Records from a collection:
━━━
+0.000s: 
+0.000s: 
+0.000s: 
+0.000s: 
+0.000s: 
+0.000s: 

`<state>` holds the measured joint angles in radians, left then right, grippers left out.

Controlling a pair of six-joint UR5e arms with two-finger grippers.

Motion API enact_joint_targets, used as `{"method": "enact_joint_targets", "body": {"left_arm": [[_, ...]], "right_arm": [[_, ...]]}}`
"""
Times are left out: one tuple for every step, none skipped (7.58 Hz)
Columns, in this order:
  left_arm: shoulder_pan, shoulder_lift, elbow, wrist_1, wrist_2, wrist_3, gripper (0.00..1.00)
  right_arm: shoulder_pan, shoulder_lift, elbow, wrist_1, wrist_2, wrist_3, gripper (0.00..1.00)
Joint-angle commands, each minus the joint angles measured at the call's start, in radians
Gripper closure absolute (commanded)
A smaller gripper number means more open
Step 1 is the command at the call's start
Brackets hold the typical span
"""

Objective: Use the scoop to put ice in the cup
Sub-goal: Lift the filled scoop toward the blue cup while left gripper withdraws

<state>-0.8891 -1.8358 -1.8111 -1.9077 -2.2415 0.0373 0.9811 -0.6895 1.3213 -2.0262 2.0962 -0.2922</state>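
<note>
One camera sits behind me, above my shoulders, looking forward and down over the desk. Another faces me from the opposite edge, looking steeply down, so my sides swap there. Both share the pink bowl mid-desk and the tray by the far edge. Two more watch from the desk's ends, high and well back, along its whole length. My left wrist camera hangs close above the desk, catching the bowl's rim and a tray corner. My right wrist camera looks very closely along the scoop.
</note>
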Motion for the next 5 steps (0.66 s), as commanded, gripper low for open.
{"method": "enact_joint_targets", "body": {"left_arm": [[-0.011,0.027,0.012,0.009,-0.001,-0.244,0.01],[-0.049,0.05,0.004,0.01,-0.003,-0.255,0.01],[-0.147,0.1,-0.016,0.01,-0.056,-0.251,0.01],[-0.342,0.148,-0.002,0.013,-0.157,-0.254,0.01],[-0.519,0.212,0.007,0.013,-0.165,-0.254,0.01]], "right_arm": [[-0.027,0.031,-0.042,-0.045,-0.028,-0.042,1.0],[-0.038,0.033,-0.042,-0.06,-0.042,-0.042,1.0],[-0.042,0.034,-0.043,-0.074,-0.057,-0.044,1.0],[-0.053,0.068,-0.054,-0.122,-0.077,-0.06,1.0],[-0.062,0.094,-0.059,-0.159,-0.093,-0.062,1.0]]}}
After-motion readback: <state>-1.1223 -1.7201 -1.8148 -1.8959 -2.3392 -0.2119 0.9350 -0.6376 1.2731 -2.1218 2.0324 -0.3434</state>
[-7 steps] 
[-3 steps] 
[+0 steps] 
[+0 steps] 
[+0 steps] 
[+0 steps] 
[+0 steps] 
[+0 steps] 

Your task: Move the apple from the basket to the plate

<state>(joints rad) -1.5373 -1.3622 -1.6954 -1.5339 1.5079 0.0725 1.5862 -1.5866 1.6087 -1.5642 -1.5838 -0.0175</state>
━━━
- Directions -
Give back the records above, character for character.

- Answer to this exercise -
+0.000s: 
+0.000s: 
+0.000s: 
+0.000s: 
+0.000s: 
+0.000s: 

`<state>` holds the measured joint angles in radians, left then right, grippers left out.

Controlling a pair of six-joint UR5e arms with two-finger grippers.

Motion API enact_joint_targets, used as `{"method": "enact_joint_targets", "body": {"left_arm": [[_, ...]], "right_arm": [[_, ...]]}}`
"""
Times are left out: one tuple for every step, none skipped (7.58 Hz)
Columns, in this order:
  left_arm: shoulder_pan, shoulder_lift, elbow, wrist_1, wrist_2, wrist_3, gripper (0.00..1.00)
  right_arm: shoulder_pan, shoulder_lift, elbow, wrist_1, wrist_2, wrist_3, gripper (0.00..1.00)
Joint-angle commands, each minus the joint angles measured at the call's start, in radians
Gripper closure absolute (commanded)
A smaller gripper number means more open
Step 1 is the command at the call's start
Brackets hold the typical span
"""

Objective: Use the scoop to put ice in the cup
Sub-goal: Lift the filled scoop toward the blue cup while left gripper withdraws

<state>-0.8891 -1.8358 -1.8111 -1.9077 -2.2415 0.0373 0.9811 -0.6895 1.3213 -2.0262 2.0962 -0.2922</state>
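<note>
One camera sits behind me, above my shoulders, looking forward and down over the desk. Another faces me from the opposite edge, looking steeply down, so my sides swap there. Both share the pink bowl mid-desk and the tray by the far edge. Two more watch from the desk's ends, high and well back, along its whole length. My left wrist camera hangs close above the desk, catching the bowl's rim and a tray corner. My right wrist camera looks very closely along the scoop.
</note>
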Motion for the next 5 steps (0.66 s), as commanded, gripper low for open.
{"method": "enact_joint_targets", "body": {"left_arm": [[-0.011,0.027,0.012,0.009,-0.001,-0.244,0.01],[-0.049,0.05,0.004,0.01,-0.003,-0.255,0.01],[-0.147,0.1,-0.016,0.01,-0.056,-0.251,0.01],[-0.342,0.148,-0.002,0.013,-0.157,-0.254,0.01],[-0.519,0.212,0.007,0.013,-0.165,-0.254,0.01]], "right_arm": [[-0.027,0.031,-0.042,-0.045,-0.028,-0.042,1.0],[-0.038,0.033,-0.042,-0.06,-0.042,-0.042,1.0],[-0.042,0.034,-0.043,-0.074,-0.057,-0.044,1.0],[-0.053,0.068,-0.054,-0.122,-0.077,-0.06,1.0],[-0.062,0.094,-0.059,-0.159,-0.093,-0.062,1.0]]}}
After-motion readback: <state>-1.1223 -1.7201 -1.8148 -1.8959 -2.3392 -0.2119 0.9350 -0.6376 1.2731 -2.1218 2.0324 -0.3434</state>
[-7 steps] 
[-3 steps] 
[+0 steps] 
[+0 steps] 
[+0 steps] 
[+0 steps] 
[+0 steps] 
[+0 steps] 

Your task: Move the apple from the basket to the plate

<state>(joints rad) -1.5373 -1.3622 -1.6954 -1.5339 1.5079 0.0725 1.5862 -1.5866 1.6087 -1.5642 -1.5838 -0.0175</state>

What the exercise asked for is now complete.